What you return must match the data below exactly, minus any pictures.
++++ Given data ++++
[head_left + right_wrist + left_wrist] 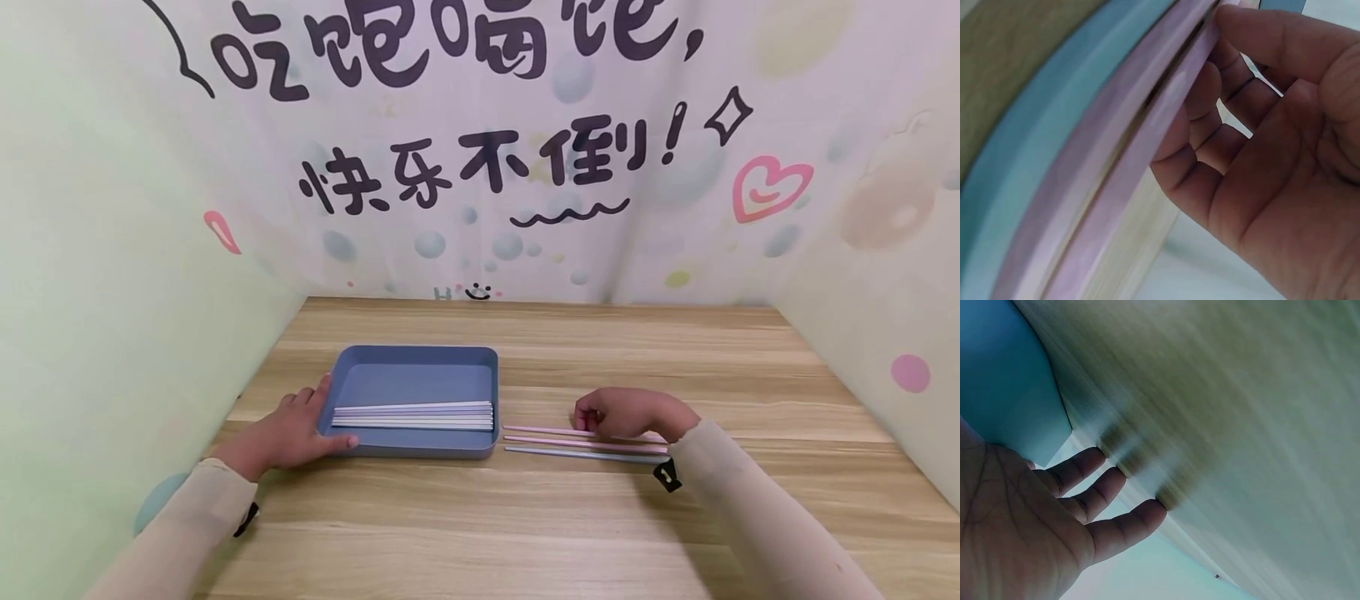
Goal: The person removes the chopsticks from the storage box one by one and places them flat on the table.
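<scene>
A blue rectangular tray (pixel 420 450) lies on the table with several pale chopsticks (pixel 412 416) side by side in its front half. My left hand (pixel 288 432) rests at the tray's left front corner, the thumb over the front rim. In the left wrist view its fingers (pixel 1129 528) stretch out, tips at the tabletop beside the tray wall. To the right of the tray, two pink chopsticks (pixel 543 440) and a blue chopstick (pixel 570 452) lie roughly parallel. My right hand (pixel 626 412) pinches the farther pink chopstick (pixel 1147 140) between thumb and curled fingers.
The wood-grain table (pixel 480 525) meets a printed cloth wall (pixel 480 250) at the back. Pale side panels (pixel 112 275) stand to the left and right. A black strap end (pixel 666 476) hangs below my right wrist near the blue chopstick.
</scene>
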A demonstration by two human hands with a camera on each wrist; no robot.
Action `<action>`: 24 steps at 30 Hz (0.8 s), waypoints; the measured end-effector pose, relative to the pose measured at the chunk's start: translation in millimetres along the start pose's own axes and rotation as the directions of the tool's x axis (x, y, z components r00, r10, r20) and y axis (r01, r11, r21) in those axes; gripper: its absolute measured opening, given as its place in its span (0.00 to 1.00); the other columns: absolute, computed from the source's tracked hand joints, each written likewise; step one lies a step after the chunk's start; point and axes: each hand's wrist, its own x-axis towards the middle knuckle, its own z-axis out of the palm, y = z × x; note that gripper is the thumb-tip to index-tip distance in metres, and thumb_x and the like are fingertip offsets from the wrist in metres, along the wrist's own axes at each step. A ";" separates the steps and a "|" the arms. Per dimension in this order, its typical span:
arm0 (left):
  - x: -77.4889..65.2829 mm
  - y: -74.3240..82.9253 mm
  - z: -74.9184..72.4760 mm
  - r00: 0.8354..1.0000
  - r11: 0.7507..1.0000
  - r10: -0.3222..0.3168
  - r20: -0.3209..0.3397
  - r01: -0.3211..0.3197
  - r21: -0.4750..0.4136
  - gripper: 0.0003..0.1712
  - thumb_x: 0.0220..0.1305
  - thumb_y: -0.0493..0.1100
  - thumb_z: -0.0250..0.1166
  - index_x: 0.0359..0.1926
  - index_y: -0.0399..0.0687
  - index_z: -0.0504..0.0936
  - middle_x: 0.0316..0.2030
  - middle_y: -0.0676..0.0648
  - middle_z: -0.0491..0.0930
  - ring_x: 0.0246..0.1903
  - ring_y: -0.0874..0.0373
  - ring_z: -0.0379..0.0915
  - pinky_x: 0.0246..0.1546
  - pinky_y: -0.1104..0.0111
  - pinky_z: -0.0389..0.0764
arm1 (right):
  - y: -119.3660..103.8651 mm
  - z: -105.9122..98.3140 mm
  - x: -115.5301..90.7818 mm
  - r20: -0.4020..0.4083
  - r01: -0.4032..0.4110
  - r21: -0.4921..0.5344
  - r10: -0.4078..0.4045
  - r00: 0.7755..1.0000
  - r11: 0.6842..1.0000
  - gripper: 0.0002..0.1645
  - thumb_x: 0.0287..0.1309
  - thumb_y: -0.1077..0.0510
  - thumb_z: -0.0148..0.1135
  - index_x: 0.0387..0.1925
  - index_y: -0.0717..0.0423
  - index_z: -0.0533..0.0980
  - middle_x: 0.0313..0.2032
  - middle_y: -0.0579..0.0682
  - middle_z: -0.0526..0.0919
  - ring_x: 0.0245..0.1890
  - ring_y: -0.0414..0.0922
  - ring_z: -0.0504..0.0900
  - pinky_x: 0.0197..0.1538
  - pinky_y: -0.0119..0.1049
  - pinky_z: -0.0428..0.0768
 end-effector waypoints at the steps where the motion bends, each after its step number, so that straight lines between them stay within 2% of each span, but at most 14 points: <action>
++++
## The answer
[head_left + right_wrist + left_wrist] 
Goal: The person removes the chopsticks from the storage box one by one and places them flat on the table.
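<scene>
A blue rectangular tray (pixel 420 450) lies on the table with several pale chopsticks (pixel 412 416) side by side in its front half. My left hand (pixel 288 432) rests at the tray's left front corner, the thumb over the front rim. In the left wrist view its fingers (pixel 1129 528) stretch out, tips at the tabletop beside the tray wall. To the right of the tray, two pink chopsticks (pixel 543 440) and a blue chopstick (pixel 570 452) lie roughly parallel. My right hand (pixel 626 412) pinches the farther pink chopstick (pixel 1147 140) between thumb and curled fingers.
The wood-grain table (pixel 480 525) meets a printed cloth wall (pixel 480 250) at the back. Pale side panels (pixel 112 275) stand to the left and right. A black strap end (pixel 666 476) hangs below my right wrist near the blue chopstick.
</scene>
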A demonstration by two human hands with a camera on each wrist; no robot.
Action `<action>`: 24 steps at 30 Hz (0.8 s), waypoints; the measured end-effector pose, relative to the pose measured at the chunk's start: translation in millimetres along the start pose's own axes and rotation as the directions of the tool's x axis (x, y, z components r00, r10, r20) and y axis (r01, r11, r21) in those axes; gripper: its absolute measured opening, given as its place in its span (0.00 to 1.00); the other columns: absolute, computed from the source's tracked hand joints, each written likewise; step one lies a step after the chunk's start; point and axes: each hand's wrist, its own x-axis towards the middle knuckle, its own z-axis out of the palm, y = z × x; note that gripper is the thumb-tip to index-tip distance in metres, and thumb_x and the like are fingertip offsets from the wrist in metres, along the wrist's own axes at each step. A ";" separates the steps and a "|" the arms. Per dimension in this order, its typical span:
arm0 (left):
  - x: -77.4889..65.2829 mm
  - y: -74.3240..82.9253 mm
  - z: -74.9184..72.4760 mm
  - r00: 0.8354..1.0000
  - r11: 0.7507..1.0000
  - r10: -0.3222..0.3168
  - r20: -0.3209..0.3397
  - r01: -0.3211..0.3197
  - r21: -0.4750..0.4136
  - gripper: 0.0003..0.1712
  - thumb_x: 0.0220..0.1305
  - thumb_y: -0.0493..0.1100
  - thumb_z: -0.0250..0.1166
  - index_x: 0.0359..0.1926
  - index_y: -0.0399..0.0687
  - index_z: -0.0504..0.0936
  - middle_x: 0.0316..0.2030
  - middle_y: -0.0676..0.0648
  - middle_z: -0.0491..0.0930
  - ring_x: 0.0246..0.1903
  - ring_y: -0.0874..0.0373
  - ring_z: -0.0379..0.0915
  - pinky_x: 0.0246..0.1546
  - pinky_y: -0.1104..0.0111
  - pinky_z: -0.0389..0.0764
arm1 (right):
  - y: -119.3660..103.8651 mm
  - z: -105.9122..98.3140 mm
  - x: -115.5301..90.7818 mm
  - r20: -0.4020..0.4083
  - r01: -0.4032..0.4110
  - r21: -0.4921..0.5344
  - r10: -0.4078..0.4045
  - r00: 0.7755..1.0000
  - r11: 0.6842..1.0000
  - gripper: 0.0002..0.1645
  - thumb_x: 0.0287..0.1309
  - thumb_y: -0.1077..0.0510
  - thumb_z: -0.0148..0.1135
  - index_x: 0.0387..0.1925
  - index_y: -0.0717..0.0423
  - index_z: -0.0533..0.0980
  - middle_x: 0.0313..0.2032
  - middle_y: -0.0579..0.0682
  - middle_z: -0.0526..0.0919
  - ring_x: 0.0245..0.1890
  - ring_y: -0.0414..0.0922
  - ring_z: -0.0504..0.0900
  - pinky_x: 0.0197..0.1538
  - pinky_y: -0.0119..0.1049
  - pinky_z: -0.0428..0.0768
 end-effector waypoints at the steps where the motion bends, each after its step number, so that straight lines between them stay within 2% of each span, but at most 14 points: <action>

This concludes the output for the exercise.